EXERCISE:
Take the data and return it in full. Change nothing.

THE RECORDS:
━━━━━━
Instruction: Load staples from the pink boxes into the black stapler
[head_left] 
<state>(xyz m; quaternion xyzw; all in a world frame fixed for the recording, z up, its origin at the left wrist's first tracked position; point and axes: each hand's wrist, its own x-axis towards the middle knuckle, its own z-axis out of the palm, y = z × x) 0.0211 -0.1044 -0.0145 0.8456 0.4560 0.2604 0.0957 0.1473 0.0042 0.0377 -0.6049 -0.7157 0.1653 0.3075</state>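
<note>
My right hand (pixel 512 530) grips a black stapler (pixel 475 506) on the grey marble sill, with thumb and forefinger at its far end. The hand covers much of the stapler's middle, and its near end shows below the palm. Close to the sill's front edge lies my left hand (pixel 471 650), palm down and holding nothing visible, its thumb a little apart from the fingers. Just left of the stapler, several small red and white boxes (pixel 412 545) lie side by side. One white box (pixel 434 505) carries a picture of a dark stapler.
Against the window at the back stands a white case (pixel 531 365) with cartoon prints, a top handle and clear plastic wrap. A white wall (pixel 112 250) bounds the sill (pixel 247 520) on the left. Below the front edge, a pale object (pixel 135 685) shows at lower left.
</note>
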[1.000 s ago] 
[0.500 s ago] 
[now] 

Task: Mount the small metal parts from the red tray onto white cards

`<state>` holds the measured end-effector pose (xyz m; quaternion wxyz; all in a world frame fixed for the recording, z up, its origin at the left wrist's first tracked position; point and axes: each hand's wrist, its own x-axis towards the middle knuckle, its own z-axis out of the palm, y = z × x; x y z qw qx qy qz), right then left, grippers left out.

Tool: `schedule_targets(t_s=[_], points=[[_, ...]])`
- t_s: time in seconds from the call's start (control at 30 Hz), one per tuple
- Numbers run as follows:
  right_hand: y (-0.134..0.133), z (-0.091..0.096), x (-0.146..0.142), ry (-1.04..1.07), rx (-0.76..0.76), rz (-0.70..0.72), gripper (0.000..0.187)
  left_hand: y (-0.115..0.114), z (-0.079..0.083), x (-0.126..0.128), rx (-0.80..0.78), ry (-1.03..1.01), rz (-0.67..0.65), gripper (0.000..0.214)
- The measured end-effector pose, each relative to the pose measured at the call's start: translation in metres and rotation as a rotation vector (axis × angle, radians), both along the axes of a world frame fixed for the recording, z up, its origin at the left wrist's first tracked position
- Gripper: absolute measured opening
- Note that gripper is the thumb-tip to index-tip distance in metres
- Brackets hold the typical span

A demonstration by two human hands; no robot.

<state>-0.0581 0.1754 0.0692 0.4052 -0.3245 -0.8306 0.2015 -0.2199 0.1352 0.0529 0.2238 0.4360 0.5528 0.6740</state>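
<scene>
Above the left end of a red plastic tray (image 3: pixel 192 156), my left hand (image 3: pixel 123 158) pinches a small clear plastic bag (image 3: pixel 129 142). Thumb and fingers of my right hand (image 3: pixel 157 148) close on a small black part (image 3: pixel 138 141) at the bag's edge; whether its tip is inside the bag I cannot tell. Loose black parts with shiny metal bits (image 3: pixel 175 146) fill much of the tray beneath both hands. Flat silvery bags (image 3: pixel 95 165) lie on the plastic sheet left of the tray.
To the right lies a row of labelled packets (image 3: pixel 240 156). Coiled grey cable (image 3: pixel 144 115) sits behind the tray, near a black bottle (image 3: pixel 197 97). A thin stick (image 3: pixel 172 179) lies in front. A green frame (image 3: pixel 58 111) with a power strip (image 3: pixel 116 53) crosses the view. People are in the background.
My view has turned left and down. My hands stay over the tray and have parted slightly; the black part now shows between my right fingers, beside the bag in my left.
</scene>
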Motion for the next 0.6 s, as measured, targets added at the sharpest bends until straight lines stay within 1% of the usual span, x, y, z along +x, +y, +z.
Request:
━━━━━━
ANSWER BOX:
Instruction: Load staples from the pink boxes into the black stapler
[head_left] 
<state>(xyz m; quaternion xyzw; all in a world frame fixed for the recording, z up, its origin at the left wrist's first tracked position; point and axes: each hand's wrist, its own x-axis towards the middle knuckle, its own z-axis out of the palm, y = z × x) 0.0211 -0.1044 -0.0145 0.8456 0.4560 0.2604 0.0957 0.1473 0.0042 0.0377 -0.6049 -0.7157 0.1653 0.3075</state>
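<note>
My right hand (pixel 512 530) grips a black stapler (pixel 475 506) on the grey marble sill, with thumb and forefinger at its far end. The hand covers much of the stapler's middle, and its near end shows below the palm. Close to the sill's front edge lies my left hand (pixel 471 650), palm down and holding nothing visible, its thumb a little apart from the fingers. Just left of the stapler, several small red and white boxes (pixel 412 545) lie side by side. One white box (pixel 434 505) carries a picture of a dark stapler.
Against the window at the back stands a white case (pixel 531 365) with cartoon prints, a top handle and clear plastic wrap. A white wall (pixel 112 250) bounds the sill (pixel 247 520) on the left. Below the front edge, a pale object (pixel 135 685) shows at lower left.
</note>
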[1.000 s ago] 
[0.500 s ago] 
[now] 

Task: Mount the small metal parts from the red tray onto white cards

`<state>` holds the measured end-effector pose (xyz m; quaternion wxyz; all in a world frame fixed for the recording, z up, its origin at the left wrist's first tracked position; point and axes: each hand's wrist, its own x-axis towards the middle knuckle, its own z-axis out of the palm, y = z × x; x y z qw qx qy qz), right then left, grippers left out.

Tool: `schedule_targets(t_s=[_], points=[[_, ...]])`
- t_s: time in seconds from the call's start (control at 30 Hz), one per tuple
- Numbers run as follows:
  right_hand: y (-0.134..0.133), z (-0.091..0.096), x (-0.146..0.142), ry (-1.04..1.07), rx (-0.76..0.76), rz (-0.70..0.72), gripper (0.000..0.187)
  left_hand: y (-0.115..0.114), z (-0.079..0.083), x (-0.126..0.128), rx (-0.80..0.78), ry (-1.03..1.01), rz (-0.67..0.65), gripper (0.000..0.214)
- The measured end-effector pose, each relative to the pose measured at the call's start: translation in metres and rotation as a rotation vector (axis × angle, radians), both along the axes of a world frame fixed for the recording, z up, its origin at the left wrist's first tracked position
- Gripper: absolute measured opening
- Note that gripper is the thumb-tip to index-tip distance in metres
- Brackets hold the typical span

A demonstration by two human hands; no robot.

<state>-0.0581 0.1754 0.0692 0.4052 -0.3245 -0.8306 0.2015 -0.2199 0.1352 0.0529 0.2238 0.4360 0.5528 0.6740</state>
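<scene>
Above the left end of a red plastic tray (image 3: pixel 192 156), my left hand (image 3: pixel 123 158) pinches a small clear plastic bag (image 3: pixel 129 142). Thumb and fingers of my right hand (image 3: pixel 157 148) close on a small black part (image 3: pixel 138 141) at the bag's edge; whether its tip is inside the bag I cannot tell. Loose black parts with shiny metal bits (image 3: pixel 175 146) fill much of the tray beneath both hands. Flat silvery bags (image 3: pixel 95 165) lie on the plastic sheet left of the tray.
To the right lies a row of labelled packets (image 3: pixel 240 156). Coiled grey cable (image 3: pixel 144 115) sits behind the tray, near a black bottle (image 3: pixel 197 97). A thin stick (image 3: pixel 172 179) lies in front. A green frame (image 3: pixel 58 111) with a power strip (image 3: pixel 116 53) crosses the view. People are in the background.
My view has turned left and down. My hands stay over the tray and have parted slightly; the black part now shows between my right fingers, beside the bag in my left.
</scene>
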Motion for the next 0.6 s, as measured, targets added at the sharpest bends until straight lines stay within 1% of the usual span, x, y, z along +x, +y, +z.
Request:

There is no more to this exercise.